DISCLOSURE: Dr. Rocha Lima reported no relevant personal financial disclosures. Dr. Christenson reported relationships with Boston Scientific, Parabilis, Roche, Seres Therapeutics, Sirtex, TATUM Bioscience, UroGen, and NextCure.
REFERENCES
1. Rocha Lima CMS, Yothers G, George TJ, et al. Colorectal Cancer Metastatic dMMR Immunotherapy (COMMIT) study: A randomized phase III study of atezolizumab (atezo) monotherapy versus mFOLFOX6/bevacizumab/atezo (FFX/bev) in the first-line treatment of patients (pts) with deficient DNA mismatch repair (dMMR) or microsatellite instability-high (MSI-H) metastatic colorectal cancer (mCRC)— NRG-GI004/SWOG-S1610. 2026 ASCO Gastrointestinal Cancers Symposium. Abstract 14. Presented January 10, 2026.

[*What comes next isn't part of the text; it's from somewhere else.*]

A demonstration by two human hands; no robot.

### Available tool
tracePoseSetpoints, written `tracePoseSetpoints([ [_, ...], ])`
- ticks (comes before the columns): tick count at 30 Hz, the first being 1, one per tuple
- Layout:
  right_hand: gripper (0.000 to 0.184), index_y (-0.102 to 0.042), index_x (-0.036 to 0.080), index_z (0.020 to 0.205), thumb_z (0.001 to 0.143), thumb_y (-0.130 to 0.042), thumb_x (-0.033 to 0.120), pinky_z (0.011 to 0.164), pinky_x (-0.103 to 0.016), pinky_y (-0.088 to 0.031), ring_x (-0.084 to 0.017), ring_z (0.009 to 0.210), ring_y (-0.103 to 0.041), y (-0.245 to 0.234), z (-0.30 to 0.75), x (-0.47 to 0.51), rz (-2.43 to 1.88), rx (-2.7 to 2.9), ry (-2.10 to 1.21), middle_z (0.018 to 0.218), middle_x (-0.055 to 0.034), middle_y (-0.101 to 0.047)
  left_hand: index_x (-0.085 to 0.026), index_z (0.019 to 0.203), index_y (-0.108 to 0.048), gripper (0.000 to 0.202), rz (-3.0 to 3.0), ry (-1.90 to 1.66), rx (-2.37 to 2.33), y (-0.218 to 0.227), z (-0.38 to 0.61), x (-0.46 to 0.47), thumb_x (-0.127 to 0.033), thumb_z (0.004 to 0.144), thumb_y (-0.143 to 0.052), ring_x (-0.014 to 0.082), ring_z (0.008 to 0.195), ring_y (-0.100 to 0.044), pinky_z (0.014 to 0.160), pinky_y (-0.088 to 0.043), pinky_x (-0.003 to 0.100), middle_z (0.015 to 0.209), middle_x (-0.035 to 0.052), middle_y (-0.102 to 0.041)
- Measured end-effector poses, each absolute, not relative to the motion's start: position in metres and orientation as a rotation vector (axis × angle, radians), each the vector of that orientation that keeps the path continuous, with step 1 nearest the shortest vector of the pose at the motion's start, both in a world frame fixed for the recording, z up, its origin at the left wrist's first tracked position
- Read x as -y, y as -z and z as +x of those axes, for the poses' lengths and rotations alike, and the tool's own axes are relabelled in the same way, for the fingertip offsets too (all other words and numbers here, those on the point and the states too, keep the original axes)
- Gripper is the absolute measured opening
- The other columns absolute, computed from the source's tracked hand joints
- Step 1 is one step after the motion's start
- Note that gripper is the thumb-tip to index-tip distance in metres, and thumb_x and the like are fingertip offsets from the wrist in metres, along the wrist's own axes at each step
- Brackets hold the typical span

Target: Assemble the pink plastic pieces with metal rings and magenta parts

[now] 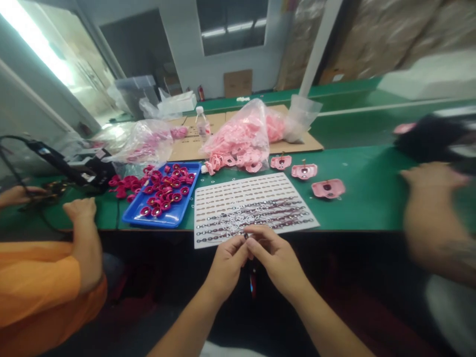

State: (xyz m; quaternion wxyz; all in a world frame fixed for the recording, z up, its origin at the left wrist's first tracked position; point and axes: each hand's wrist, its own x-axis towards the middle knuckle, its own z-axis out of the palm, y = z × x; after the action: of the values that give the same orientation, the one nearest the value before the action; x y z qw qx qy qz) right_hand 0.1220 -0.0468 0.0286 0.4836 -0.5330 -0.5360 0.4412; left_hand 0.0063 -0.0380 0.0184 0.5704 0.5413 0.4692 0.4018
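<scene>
The left hand (226,265) and right hand (275,260) meet at the near edge of the desk (357,208), their fingertips pinching a small dark part (246,236) just in front of a white sheet (256,210). Magenta rings (156,201) fill a blue tray (159,218) farther left.

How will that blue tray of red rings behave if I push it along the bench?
The blue tray looks like shallow, light plastic, so it would probably slide easily on the green mat. Its low rim suggests the heaped red rings could spill; several already lie loose beside it.
</scene>
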Motion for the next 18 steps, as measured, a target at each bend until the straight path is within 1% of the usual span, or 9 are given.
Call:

2. André T, Shiu KK, Kim TW, et al. Pembrolizumab in microsatellite-instability-high advanced colorectal cancer. N Engl J Med. 383(23):2207-2218, 2020.
3. Sinicrope FA, Ou F-S, Arnold D, et al. Randomized trial of standard chemotherapy alone or combined with atezolizumab as adjuvant therapy for patients with stage III deficient DNA mismatch repair colon cancer (Alliance A021502; ATOMIC). 2025 ASCO Annual Meeting. Abstract LBA1. Presented June 1, 2025.
4. André T, Elez E, Lenz HJ, et al. Nivolumab plus ipilimumab versus nivolumab in microsatellite instability-high metastatic colorectal cancer (CheckMate 8HW): a randomised, open-label, phase 3 trial. Lancet. 405:383-395, 2025.